П. Г. Может быть, оппозиция (кроме случая с Татьяной Москвиной, которая не связана напрямую с музыкальным театром) возникла оттого, что здесь у публики и критики нет навыка постоянного приятия или неприятия все новых и новых сценических версий оперных партитур. У нас оперные спектакли идут по шестьдесят лет и сталинская (именно сталинская, а не, к примеру, императорская) эстетика до сих пор считается канонической 2. В России тетралогия Вагнера ставилась всего раз, “Тристан” не шел сто лет. Но все эти сто лет “эксперты” из музыковедов о нем мечтали. Сто лет они сочиняли в своем воспаленном воображении идеального “Тристана” с кораблем, романтическими зарослями и горящими факелами — один на все времена мегаспектакль, ими сотворенный (нет ничего опаснее творчества критиков) — Die Sehensucht nach “Tristan”. И когда они видят любое конкретное воплощение оперы, у них начинается крапивница, они воспринимают это как покушение на их собственное творение, тот самый воображаемый мегаспектакль. Но даже те из них, кто в последнее время лишился художественной девственности и стал ездить “туда”, умудрились ничего “там” не увидеть. То есть они увидели там феномены, а не систему художественного мышления, не длинный исторический путь, в конце которого зальцбургская “Волшебная флейта” и штутгартская “Норма”.
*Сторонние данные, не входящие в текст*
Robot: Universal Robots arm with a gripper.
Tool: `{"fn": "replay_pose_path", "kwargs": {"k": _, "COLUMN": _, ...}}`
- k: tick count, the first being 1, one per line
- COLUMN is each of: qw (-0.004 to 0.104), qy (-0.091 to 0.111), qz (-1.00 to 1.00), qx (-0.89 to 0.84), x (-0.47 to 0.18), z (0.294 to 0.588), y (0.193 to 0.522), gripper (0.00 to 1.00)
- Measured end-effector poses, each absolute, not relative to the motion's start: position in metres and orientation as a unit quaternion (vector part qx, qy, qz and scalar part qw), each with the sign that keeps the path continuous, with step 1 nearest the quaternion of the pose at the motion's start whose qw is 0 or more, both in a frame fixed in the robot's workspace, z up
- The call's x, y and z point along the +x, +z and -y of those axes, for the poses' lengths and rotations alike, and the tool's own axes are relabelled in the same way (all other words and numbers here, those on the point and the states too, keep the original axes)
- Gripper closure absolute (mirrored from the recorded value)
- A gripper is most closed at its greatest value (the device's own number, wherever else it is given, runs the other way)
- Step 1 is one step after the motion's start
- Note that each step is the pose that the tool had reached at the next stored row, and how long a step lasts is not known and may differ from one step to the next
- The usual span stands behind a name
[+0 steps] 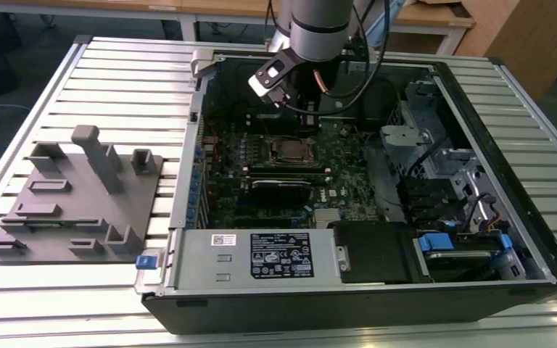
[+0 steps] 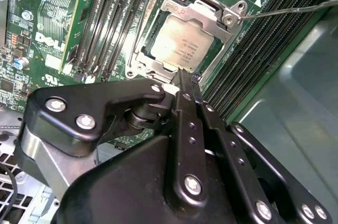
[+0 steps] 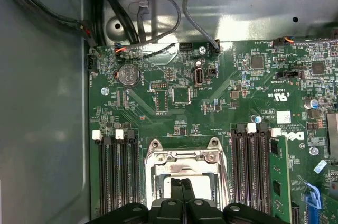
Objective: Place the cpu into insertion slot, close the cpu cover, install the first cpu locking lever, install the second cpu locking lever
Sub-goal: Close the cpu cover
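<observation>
In the exterior view the arm (image 1: 315,29) reaches into the computer case (image 1: 356,315), over the insertion slot (image 1: 286,150). In the second wrist view the cpu (image 2: 185,44) sits in the slot under the closed cpu cover (image 2: 207,17), and 1 thin locking lever (image 2: 285,10) stands free. The gripper (image 2: 182,76), fingers together and empty, is at the cover's edge. The first wrist view shows the gripper (image 3: 182,184) likewise. I judge the lever step is in hand; it needs exact contact.
</observation>
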State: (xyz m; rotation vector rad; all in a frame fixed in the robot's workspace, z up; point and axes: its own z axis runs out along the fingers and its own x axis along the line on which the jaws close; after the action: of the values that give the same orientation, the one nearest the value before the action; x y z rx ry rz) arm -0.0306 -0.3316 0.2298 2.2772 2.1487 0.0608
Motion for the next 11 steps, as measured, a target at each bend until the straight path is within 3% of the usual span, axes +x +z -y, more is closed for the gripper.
{"fn": "replay_pose_path", "kwargs": {"k": 11, "qw": 0.005, "qy": 0.020, "qz": -0.687, "qx": 0.726, "x": -0.0308, "z": 0.3316, "y": 0.2293, "gripper": 0.90}}
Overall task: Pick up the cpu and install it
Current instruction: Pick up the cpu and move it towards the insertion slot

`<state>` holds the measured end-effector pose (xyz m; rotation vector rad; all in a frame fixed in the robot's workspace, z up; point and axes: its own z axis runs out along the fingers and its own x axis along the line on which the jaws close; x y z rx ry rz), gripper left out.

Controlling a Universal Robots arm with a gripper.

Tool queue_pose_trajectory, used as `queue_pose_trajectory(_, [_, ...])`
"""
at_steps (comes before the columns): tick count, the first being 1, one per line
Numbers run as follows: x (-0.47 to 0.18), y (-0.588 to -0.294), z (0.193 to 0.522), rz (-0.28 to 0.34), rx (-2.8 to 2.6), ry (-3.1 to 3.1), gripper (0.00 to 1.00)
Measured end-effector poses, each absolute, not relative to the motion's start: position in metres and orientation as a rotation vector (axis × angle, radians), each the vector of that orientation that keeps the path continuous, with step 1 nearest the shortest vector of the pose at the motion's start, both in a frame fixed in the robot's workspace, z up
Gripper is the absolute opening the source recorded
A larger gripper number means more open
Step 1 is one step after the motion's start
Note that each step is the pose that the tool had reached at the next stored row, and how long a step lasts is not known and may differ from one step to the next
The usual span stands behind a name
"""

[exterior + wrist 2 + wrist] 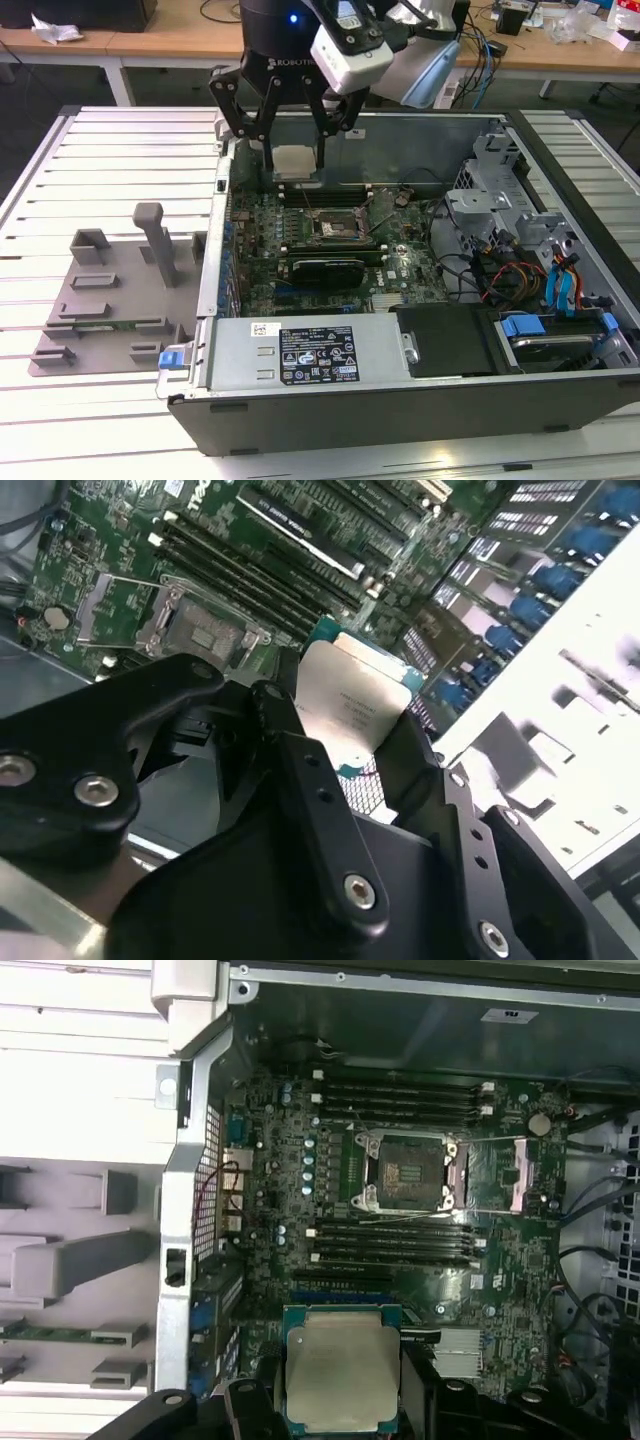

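1. Exterior view: gripper (294,156) hung over the far side of the open computer case (400,415), twd the exterior view's left. It was clenched on the cpu (292,165).
2. Chip rode roughly level, silvery lid up, above the motherboard (400,265) and clear of it.
3. First wrist view: cpu (340,1370) sat between the black fingers, w/ green substrate edge peeking round the metal lid. CPU socket (405,1170) lay well apart from it. Socket looked bare, w/ its hold-down frame (510,1175) flipped open just beside it.
4. Second wrist view: fingers (295,735) pinched opposite edges of the chip. The top face was left uncovered and nothing was pressing on it.
5. Handling, my read: light, thin, stiff, so no flex to worry abt. Metal lid prob slick, so an edge pinch beats any hold on the faces. Underside contacts and socket pins are the fragile bits, so gentle squeeze and keep it level. The edges are the place to hold, as it was held here.
6. Status: pick-up looked done. Install not yet done, since the socket was empty and the chip was in the air.
7. Grey fixture plate (110,300) stood on the slatted table (100,150), outside the case at the exterior view's left.
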<state>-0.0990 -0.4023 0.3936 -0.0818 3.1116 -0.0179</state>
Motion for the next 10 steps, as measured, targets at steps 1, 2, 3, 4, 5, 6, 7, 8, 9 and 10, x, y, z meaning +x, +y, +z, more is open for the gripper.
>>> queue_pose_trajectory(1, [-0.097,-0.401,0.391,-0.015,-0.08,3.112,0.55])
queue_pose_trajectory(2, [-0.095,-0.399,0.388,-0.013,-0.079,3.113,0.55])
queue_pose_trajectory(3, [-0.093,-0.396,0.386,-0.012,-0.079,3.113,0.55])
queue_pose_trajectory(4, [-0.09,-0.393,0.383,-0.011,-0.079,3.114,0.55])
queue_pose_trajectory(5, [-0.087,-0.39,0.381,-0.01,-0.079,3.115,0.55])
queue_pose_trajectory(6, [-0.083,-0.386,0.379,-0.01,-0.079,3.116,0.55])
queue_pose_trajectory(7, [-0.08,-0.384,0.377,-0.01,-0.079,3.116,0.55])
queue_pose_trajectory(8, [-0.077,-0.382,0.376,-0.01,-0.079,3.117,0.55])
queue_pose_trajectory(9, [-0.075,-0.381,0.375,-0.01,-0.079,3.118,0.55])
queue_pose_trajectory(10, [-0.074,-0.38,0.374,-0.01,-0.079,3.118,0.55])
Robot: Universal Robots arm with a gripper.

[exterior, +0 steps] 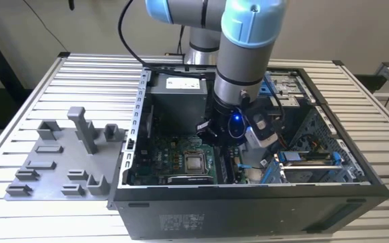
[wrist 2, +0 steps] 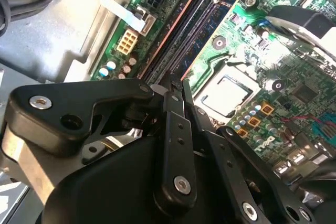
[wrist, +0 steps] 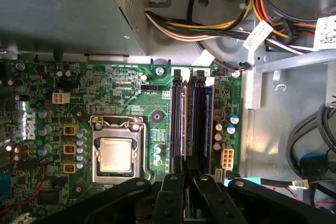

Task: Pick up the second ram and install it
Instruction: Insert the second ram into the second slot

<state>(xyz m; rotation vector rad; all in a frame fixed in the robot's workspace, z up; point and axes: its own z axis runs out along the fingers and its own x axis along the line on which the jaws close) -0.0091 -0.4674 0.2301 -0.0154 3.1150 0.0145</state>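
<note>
The arm reaches down into the open computer case point(exterior: 248, 202), which stands on the slatted tabletop point(exterior: 79, 76). In the first wrist view the hand point(wrist: 185, 170) hangs over the green motherboard point(wrist: 121, 93), above the end of the memory slots that lies farthest from the power supply point(wrist: 63, 9). Its two fingers point(wrist 2: 177, 129) are pressed together, tips meeting, and nothing shows pinched between them.

The second ram point(wrist: 208, 119) looks to be the dark blue-green stick standing on edge in the slot bank, on the far side of the processor socket point(wrist: 116, 153) from the power supply's corner. Its long axis runs straight away from the power supply, parallel to the neighbouring slots. The second wrist view shows the same stick as a blue strip running off from the fingertips.

So the stick lies just beside and ahead of the closed tips, lengthwise along the line towards the power supply. The tips are nearer its far end than its middle. Whether it is fully seated, or whether the tips touch it, I cannot tell.

The grey holder tray point(exterior: 59, 167) sits on the tabletop outside the case, well apart from the power supply.
</note>
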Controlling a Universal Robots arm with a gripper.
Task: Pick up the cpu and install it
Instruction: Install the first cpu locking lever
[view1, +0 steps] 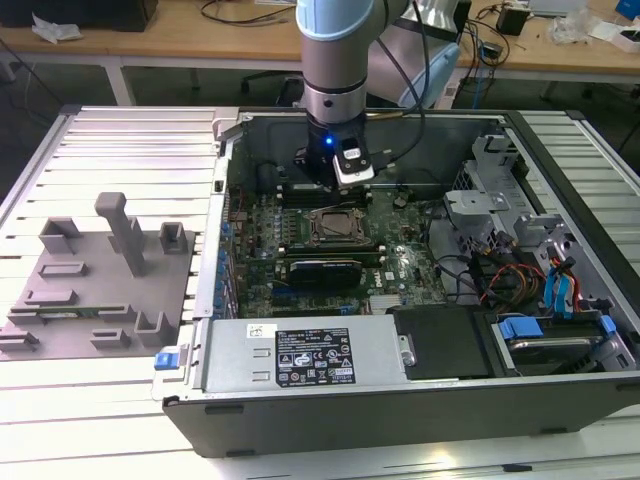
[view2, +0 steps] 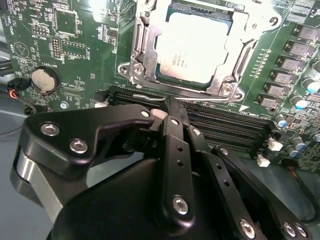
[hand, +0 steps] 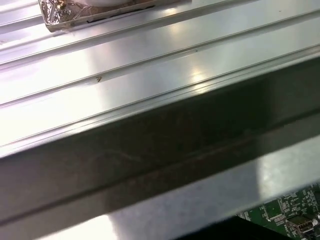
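Note:
The cpu (view2: 195, 47), a pale silver square chip, lies flat inside the metal-framed socket (view2: 145, 55) on the green motherboard (view2: 75, 50). In the second wrist view my gripper (view2: 167, 107) hangs just beside the socket, over the black memory slots (view2: 225, 127). Its black fingers (view2: 175, 135) are drawn together with nothing between them. In the exterior view the gripper (view1: 333, 185) is low inside the open computer case (view1: 400, 420), a little behind the socket (view1: 335, 228).
A grey fixture (view1: 110, 270) with a green memory stick (view1: 60, 312) lies on the ribbed table at the exterior view's left. The power supply (view1: 300, 355), drive cage (view1: 480, 200) and cables (view1: 510, 275) crowd the case. The first wrist view faces a metal case wall (hand: 150, 150).

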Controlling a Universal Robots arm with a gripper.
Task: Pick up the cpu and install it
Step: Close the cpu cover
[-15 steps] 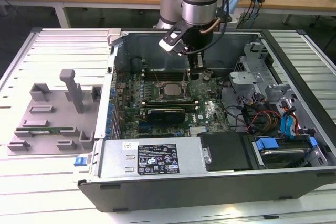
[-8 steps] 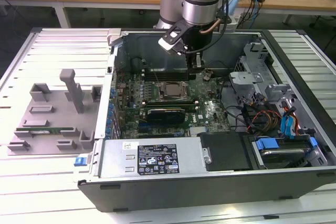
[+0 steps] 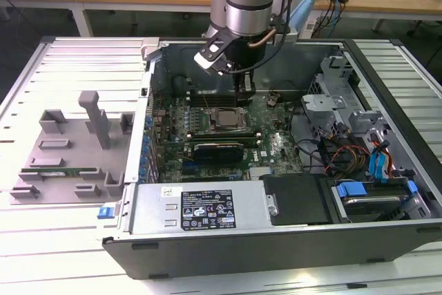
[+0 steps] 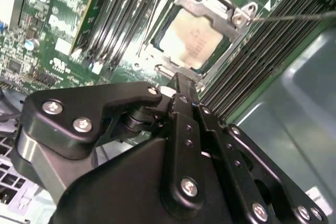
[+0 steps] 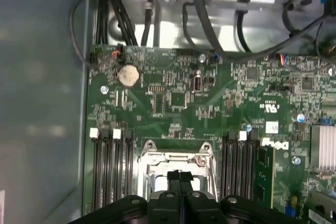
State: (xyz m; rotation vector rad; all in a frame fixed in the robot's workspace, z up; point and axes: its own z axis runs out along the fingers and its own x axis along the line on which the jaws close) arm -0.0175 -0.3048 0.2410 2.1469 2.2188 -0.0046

Д. Ч.Ты прав — это российская ситуация. Давайте честно говорить, что Россия проиграла в холодной войне, давайте честно говорить, что в России плохое оборудование, плохая рабочая сила, плохая промышленность. В советские годы надо было честно говорить, что Россия не успевает за Америкой, что СССР — отсталая страна. И давайте честно скажем, что с точки зрения уровня оперного искусства (как и многих других) Россия — цивилизация третьего мира, развивающаяся страна, что Россия недосмотрела, недопознала, недополучила, недовключилась в те вещи, которые европейской культурой давным-давно пережиты. Здесь мне, конечно, могут возразить про какой-то особый “русский путь” и про всякую хуйню, типа, у российских собственная гордость, но я считаю, что, когда выдвигается подобная аргументация, проблемы начинают проступать особенно ярко. Что касается немецкого режиссерского театра, о котором мы говорим, он существует не последние три года, а очень давно. Он тоже переживает взлеты и падения, он тоже ищет новую форму, там тоже уже не ходят в пальто, если пользоваться местной терминологией, потому что пальто ассоциируются с постановками Гарри Купфера 80-х годов, с выяснением отношений “Восток — Запад”, “тоталитарное государство — личная свобода” и так далее. Это темы, которые уже ушли из обихода. Сегодня в немецком театре пытаются исследовать другие темы, и поэтому уже нет потребности в этом покрое костюма. Но этот крой был свидетельством исследования вполне определенных тем, он совсем не является фактом эстетики.